Laukaha is a very old Border Town in the district of Madhubani in the Indian state of Bihar. It is close to the border with Nepal and the Nepalese town of Thadi. The population of Laukaha is between 11, 000 and 15, 000.

Laukaha has a primary school, high school, inter college, a police station, a post office, a branch of State Bank of India & Gramin Bank in the market.

Laukaha has three main temples - Panchanath (Lord Shiva temple), Bhagwati temple (Maa Durga temple) and Ramjanki temple (Lord Rama temple).
The town was historically part of Karnad Dynasty of Mithila Kings starting from Nanyadeva.
Entire Terai region of Nepal was under this dynasty until British ceded part of Tirhut region Terai to Nepal.

The River Bhutahi balan also draws people to the town for tourism; it is a tributary of the River Kosi. During the festive season of chhath, devotees visit this river to offer  prayers to the God Sun.
Laukaha has a railway station also.

Laukaha in India and Thadi in Nepal are a part of one of the agreed route for Mutual Trade between India and Nepal. Nepal Government of Nepal has set up a dedicated customs office in the town. and Government of India has set up a Land Customs Station with a Superintendent level officer. So in simple Import and Export are allowed in this location.

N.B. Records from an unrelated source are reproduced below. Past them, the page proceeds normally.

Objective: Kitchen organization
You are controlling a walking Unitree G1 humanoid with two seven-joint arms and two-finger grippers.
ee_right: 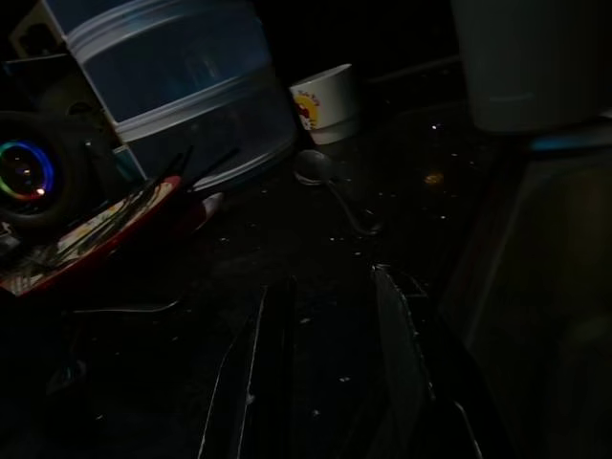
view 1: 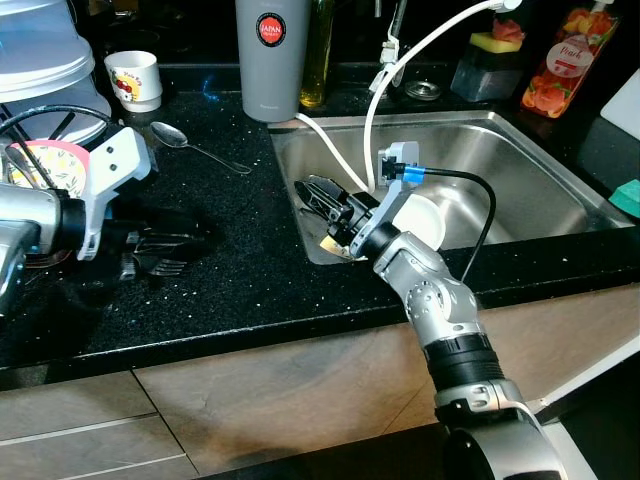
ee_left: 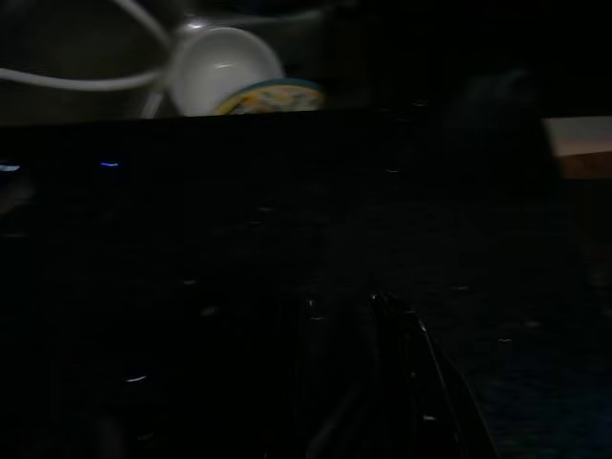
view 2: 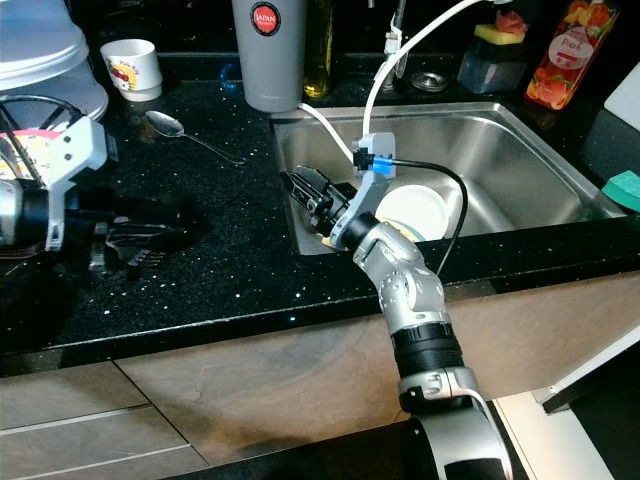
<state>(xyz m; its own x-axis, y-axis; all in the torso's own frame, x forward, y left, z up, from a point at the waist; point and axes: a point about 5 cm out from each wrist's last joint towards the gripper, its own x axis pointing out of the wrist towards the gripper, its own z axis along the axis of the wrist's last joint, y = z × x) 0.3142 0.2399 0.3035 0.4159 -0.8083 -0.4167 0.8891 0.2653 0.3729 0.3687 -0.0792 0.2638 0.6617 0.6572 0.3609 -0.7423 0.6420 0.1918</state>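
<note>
The right gripper (view 1: pixel 322 196) sits at the left end of the steel sink (view 1: pixel 520 150), just above the sink's left wall, fingers pointing toward the black countertop (view 1: pixel 240 270). In the right wrist view its two black fingers (ee_right: pixel 273 363) stand apart with an open gap between them and nothing held. A white bowl (view 1: pixel 420 215) lies in the sink basin directly behind the right wrist; a small yellowish item below the gripper is too hidden to identify. A white hose (view 1: pixel 380 90) curves from the tap area down into the sink.

The left gripper (view 1: pixel 160 250) rests low over the countertop on the robot's left, fingers pointing toward the sink. The left wrist view is very dark: two fingers (ee_left: pixel 402 335) can be made out side by side with a narrow dark gap, but whether they are spread or pressed together cannot be told.

A metal spoon (view 1: pixel 190 145) lies on the countertop between the left arm and the sink, bowl end toward the rear. A white printed cup (view 1: pixel 133 78) stands behind it near the back edge. A tall grey tumbler (view 1: pixel 270 55) stands upright at the sink's rear left corner, with a bottle of yellow liquid (view 1: pixel 318 55) just beside it. A red-rimmed plate (view 1: pixel 45 165) sits at the far left, under a clear plastic container (view 1: pixel 40 50). An orange soap bottle (view 1: pixel 568 60) stands behind the sink's right end
</note>
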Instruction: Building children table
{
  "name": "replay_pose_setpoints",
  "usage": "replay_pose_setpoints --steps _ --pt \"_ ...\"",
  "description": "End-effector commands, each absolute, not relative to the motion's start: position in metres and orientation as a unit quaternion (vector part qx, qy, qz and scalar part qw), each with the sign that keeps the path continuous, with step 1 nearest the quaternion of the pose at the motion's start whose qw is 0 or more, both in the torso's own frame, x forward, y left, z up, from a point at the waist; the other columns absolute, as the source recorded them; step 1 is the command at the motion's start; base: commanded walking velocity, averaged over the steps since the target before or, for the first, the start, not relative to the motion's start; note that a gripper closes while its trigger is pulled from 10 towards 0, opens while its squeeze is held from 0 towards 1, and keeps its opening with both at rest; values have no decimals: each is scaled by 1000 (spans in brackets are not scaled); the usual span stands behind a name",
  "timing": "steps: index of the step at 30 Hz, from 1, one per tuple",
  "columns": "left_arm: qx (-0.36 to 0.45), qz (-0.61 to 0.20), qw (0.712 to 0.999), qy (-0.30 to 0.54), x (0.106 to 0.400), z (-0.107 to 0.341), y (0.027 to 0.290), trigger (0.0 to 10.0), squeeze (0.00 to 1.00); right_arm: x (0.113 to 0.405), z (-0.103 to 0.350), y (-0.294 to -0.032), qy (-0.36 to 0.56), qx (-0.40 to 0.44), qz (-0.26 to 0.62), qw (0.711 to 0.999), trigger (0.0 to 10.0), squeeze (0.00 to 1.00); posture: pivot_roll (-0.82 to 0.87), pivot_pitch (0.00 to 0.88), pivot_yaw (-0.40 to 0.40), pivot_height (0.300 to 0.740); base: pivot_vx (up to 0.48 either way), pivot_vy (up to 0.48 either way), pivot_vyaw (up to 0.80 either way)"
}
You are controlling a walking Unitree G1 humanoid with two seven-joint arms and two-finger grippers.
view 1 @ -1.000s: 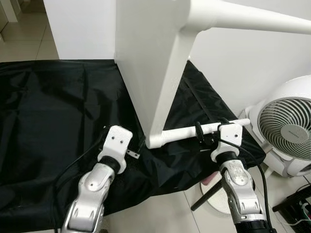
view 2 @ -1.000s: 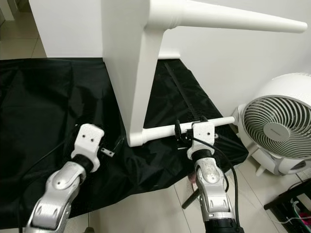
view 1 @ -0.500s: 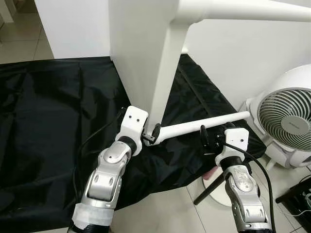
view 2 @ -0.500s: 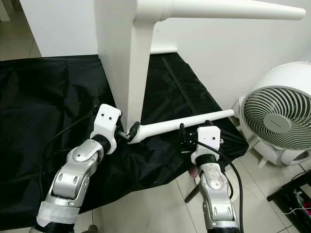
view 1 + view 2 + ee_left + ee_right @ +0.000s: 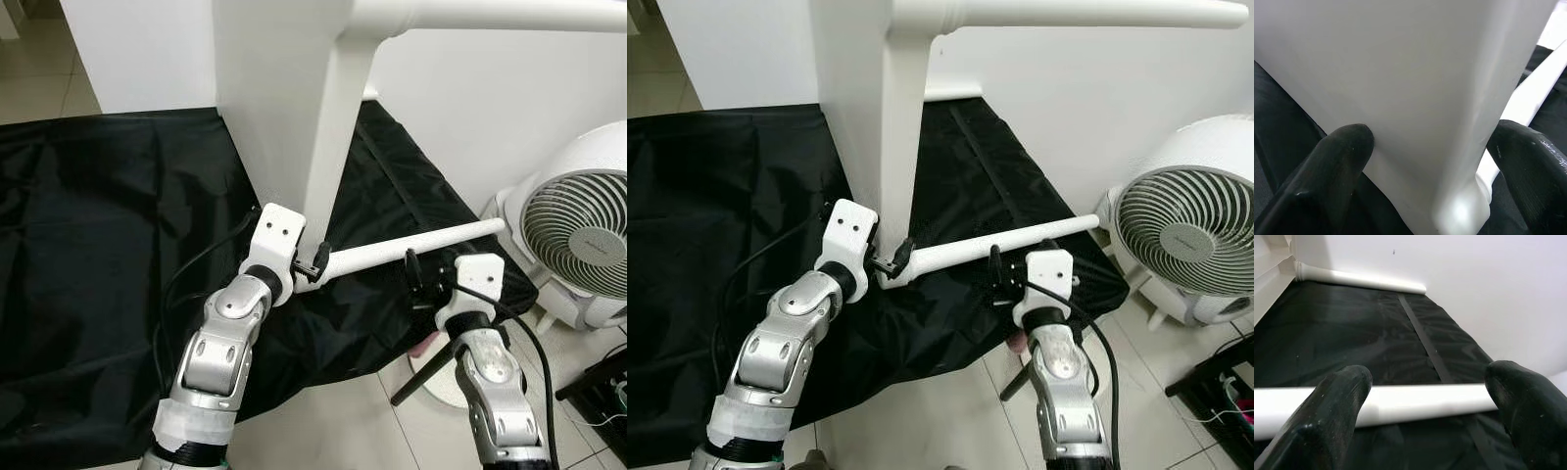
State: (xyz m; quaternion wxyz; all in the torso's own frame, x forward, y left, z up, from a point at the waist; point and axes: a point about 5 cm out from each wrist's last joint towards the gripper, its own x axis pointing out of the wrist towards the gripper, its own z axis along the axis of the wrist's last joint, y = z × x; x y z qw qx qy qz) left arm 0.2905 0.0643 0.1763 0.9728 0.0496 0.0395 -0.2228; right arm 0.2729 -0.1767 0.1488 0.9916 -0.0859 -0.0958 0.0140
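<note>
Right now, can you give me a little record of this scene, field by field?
surface: black cloth spread over the floor
being built: white table on its side, one leg low over the cloth
left gripper: open, at the corner where that leg joins
right gripper: open, beside the leg, not holding it
nearby: white fan by the wall

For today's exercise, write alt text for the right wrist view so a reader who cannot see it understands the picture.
Two black fingers of the right gripper stand apart on either side of a white table leg that runs across between them without touching either. Behind it a black cloth stretches to a white wall, where another white leg lies.
</note>
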Motion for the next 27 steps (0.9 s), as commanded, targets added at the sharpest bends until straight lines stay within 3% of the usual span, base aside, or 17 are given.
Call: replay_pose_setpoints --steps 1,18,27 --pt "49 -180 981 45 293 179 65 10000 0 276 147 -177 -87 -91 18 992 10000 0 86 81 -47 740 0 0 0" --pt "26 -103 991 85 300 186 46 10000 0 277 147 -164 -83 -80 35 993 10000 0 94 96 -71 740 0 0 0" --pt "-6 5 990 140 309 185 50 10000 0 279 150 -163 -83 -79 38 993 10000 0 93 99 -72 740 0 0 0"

Nearest city in Nepal is Lahan, Nepal where there is a popular Eye Hospital by name of Sagarmatha Choudhary Eye Hospital, Lahan.

Transportation
Now Laukaha is well connected to NH 57 via Khutauna to Phulparas. Approximate distance from Laukaha to Phulparas is 30 km.
Laukaha is also connected through Bus service to Kathmandu and other Napless Town. Laukha is connected by bus service to all the big cities of Bihar as well as to New Delhi. Nearest railway station is Jayanagar around 35 km. A broad gauge railway line has been in the construction phase. There are various bus operators who operate direct bus from adjacent Thadi to Kathmandu via Lahan, Nepal which is 18 km north of Thadi and also connects to Mahendra Highway. It is one of the major routes for tourist from India to go to travel Nepal.

Nearest airport is in Nepal Rajbiraj Airport which is around 40 km away. Shree Airlines operates daily flight between Rajbiraj and Kathmandu. Flight time is approximately 25 mins.
Nearest Airport is in India Darbhanga Airport which is around 80 km away & connect to different cities in India.